Beckmann verwendet alternativ zwei Papierformate. Er fasst seine Zeichnungen zu thematischen Folgen zusammen, die Motive gleichsam filmisch umkreisen und in ausschnitthafter Nahsicht wie im Überblick präsentieren. Bei seiner ersten, 2002 in Paris entstandenen Museumsserie wird dieser Eindruck durch die Leporelloform noch verstärkt. Thema ist hier die Figur im Raum beziehungsweise die Konfrontation einer Besucherin mit berühmten Werken der Klassischen Moderne. Deren spielerisch humorvolles Erfassen spiegelt auch die persönliche Nähe des Künstlers zur Freundin.
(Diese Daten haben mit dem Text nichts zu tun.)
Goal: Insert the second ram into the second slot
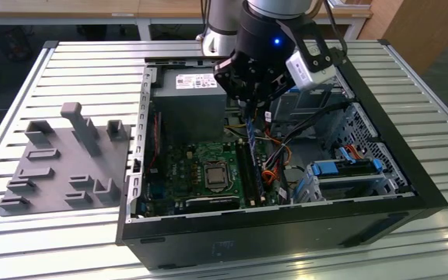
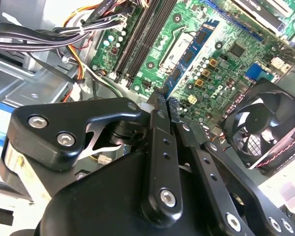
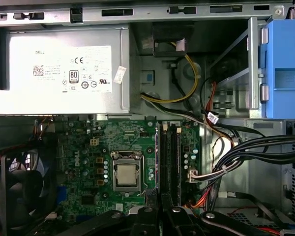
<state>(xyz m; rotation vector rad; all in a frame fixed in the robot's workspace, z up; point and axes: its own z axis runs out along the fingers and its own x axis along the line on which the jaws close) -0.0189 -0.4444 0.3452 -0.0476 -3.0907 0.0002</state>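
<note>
Exterior view is showing the tool [image 1: 254,109] hanging over the open case [image 1: 286,216], its fingers pinched almost together and gripping the ram [image 1: 249,131]. The ram is sticking out below the fingers, over the slots [image 1: 254,172] on the motherboard [image 1: 196,169]. In the second wrist view the fingertips [image 2: 157,113] are sitting close together. The case is lying on the counter [image 1: 68,64].

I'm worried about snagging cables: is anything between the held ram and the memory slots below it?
Nothing visible. The gripper holds the second ram above the memory slots. The cable bundle lies beside the slots, toward the exterior view's right, not across them.
</note>
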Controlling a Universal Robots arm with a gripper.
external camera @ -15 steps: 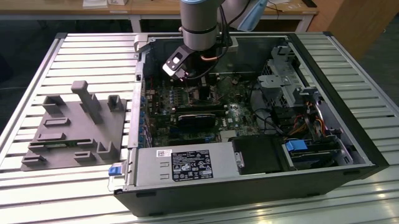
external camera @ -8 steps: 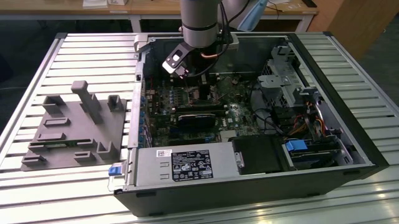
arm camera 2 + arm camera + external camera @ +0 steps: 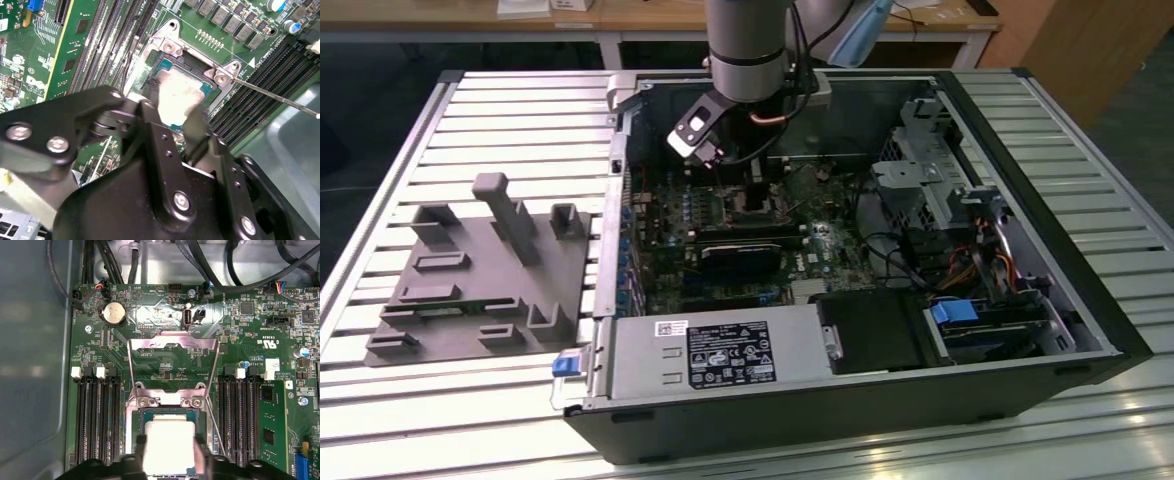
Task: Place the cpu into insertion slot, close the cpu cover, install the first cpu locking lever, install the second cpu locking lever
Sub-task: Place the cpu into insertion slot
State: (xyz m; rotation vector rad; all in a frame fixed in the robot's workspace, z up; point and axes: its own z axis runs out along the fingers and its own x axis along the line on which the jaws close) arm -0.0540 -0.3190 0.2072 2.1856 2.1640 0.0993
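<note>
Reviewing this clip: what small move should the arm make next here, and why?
Probably ease the chip straight down: the pincer grips it squarely over the socket, the cover stands open beyond, and whether it is seated can't be told.

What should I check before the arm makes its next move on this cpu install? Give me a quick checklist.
1. The cpu cover is swung up off the insertion slot: ok.
2. The cpu is lined up inside the slot's rim: ok in the first wrist view.
3. The cpu is seated flat: cannot tell.
4. Hold of the gripper on the cpu: cannot tell. It sits right at the chip.
5. One locking lever is unlatched and angled away from the slot: ok.
6. The cables are clear of the slot: ok, they run beyond the board's edge.
</note>
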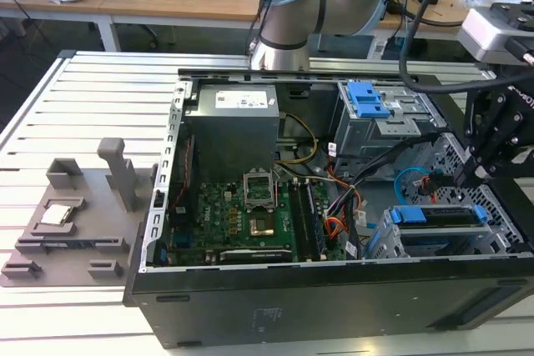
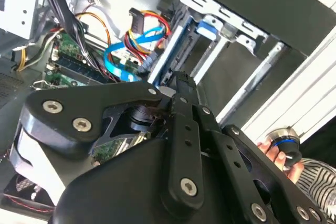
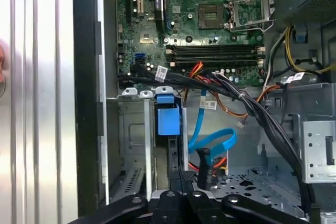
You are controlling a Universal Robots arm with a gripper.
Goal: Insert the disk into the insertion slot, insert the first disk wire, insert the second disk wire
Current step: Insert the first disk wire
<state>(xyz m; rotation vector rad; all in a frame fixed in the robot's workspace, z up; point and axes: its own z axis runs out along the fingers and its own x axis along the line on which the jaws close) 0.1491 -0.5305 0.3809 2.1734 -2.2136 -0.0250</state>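
One blue-framed disk point(image 1: 442, 216), dark edge up, seated in the perforated grey insertion slot point(image 1: 501, 231) at the exterior view's lower right; just above, gripper point(image 1: 464, 178) pinched together.

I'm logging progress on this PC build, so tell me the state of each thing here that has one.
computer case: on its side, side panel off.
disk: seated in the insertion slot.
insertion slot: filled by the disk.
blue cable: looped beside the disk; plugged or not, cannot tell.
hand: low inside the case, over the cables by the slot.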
In anderen Museumsfolgen treten Menschen eher vereinzelt auf. Im Bilderbuchmuseum Troisdorf und im Von der Heydt - Museum Wuppertal sind sie 2002 als Besucher und Handwerker beim Renovieren und Ausstellung - Einrichten beobachtet, im Graphikmuseum Pablo Picasso Münster dringt Beckmann zwei Jahre später bis zu den Büros vor. Bei den Ansichten aus Kölner Kirchen stehen 2004 sakrale Skulpturen und die romanische Architektur im Zentrum, und auch die Waiblinger Zeichnungen sind auf die historische Fachwerkarchitektur des Museums konzentriert. Die Wunderkammern kommen ganz ohne Menschen aus. Nur einmal verrät die zeichnende Hand des Künstlers in Ulm dessen Existenz. 

 

(1) Thomas Sternberg, in: Matthias Beckmann, Kirchen, München 2004, S. 69.